Guidance outlines recommendations for clinical trials and pathway to market approval
The U.S. Food and Drug Administration today issued draft guidance that will help advance the development and approval of an artificial pancreas system to treat type 1 diabetes in the United States.
Type 1 diabetes is a chronic condition in which the pancreas produces little or no insulin, a hormone needed to properly control blood glucose (sugar) levels. Without enough insulin, glucose builds up in the bloodstream instead of going into the cells.
People with type 1 diabetes must regulate their blood glucose levels by checking their levels with a glucose meter multiple times daily, calculating how much insulin is needed to lower their blood glucose levels, and administering the necessary dose using a syringe or insulin pump.
An artificial pancreas system is an automated, closed-loop system that combines a continuous glucose monitor, an insulin infusion pump, and a glucose meter for calibrating the monitor. The devices are designed to work together, monitoring the body’s glucose levels and automatically pumping appropriate doses of insulin as determined by a computer algorithm.
Today’s draft guidance document addresses an early version of an artificial pancreas system, known as a Low Glucose Suspend system. The Low Glucose Suspend system can help reduce or lessen the severity of a dangerous drop in glucose levels (hypoglycemia) by temporarily reducing or stopping the delivery of insulin. However, patients must still manage their glucose levels with a glucose meter and give themselves insulin, if necessary. The draft guidance provides recommendations for those planning to develop and submit an application for a Low Glucose Suspend (LGS) system intended for single patient use in the home environment.
The FDA is seeking input from industry, researchers, the clinical community, and other stakeholders on the draft Low Glucose Suspend guidance.
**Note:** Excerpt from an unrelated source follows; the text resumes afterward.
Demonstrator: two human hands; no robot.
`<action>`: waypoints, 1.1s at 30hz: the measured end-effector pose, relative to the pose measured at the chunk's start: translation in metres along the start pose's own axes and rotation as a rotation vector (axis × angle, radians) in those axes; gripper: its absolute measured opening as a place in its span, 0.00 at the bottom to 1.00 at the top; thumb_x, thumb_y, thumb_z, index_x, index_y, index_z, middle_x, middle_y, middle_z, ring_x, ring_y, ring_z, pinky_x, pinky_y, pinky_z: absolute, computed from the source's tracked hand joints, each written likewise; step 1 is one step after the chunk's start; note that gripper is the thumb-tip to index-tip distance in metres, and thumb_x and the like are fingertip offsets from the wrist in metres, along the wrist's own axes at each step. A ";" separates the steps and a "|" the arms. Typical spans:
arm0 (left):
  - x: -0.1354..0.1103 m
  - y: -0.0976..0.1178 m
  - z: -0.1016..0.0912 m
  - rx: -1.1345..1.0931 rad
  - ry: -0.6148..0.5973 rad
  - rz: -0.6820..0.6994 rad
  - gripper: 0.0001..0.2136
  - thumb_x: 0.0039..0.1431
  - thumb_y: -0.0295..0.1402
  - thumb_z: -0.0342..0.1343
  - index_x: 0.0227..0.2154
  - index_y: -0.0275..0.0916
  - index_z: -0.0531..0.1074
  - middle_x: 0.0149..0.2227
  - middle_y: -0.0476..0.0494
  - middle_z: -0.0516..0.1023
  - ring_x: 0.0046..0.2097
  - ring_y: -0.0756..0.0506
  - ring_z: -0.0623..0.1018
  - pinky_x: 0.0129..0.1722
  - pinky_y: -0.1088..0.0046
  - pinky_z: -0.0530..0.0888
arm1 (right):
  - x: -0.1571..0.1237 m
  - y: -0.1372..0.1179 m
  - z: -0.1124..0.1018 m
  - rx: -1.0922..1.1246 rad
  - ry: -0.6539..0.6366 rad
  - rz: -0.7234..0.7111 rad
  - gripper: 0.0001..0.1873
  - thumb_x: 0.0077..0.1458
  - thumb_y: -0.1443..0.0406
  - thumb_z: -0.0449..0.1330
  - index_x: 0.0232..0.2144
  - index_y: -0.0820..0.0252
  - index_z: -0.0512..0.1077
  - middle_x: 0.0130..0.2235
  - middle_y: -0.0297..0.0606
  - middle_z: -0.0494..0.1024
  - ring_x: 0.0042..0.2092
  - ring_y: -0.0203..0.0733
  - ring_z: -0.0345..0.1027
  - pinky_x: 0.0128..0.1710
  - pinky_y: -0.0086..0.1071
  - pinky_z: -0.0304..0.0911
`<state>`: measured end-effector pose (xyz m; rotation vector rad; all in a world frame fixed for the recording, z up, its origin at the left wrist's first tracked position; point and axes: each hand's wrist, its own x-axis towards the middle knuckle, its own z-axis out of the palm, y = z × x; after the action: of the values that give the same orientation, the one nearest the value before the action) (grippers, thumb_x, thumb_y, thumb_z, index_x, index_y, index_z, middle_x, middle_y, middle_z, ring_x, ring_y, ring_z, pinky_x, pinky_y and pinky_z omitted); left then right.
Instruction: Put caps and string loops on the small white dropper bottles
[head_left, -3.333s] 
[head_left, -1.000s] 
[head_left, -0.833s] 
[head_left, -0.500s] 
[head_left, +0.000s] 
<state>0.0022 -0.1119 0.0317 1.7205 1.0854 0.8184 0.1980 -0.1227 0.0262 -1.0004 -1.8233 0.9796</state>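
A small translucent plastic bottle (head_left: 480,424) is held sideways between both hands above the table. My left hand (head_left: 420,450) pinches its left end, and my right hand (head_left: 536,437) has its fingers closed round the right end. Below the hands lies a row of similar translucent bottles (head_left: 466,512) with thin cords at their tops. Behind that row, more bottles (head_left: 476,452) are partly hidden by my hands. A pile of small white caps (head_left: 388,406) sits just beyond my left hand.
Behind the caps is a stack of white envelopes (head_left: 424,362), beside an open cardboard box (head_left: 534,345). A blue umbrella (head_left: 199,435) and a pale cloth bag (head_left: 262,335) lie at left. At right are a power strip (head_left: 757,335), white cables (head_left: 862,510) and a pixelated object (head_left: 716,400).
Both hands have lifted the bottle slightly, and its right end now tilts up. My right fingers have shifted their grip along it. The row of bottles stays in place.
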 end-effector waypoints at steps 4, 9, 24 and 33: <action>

Specifically, the agency is interested in the types of clinical studies that should be conducted and what their target outcomes should be to demonstrate safety and effectiveness, necessary requirements for FDA approval.
“Our goal is to provide a clear pathway for artificial pancreas development so that people with diabetes can benefit from innovative medical devices,” said Jeffrey Shuren, M.D., J.D., director of the FDA’s Center for Devices and Radiological Health. “Getting a safe and effective artificial pancreas system to Americans with type 1 diabetes is an FDA priority.”
The FDA currently is working on a second draft guidance that will help manufacturers and researchers develop more autonomous artificial pancreas systems. That guidance is expected to be issued by the end of the year.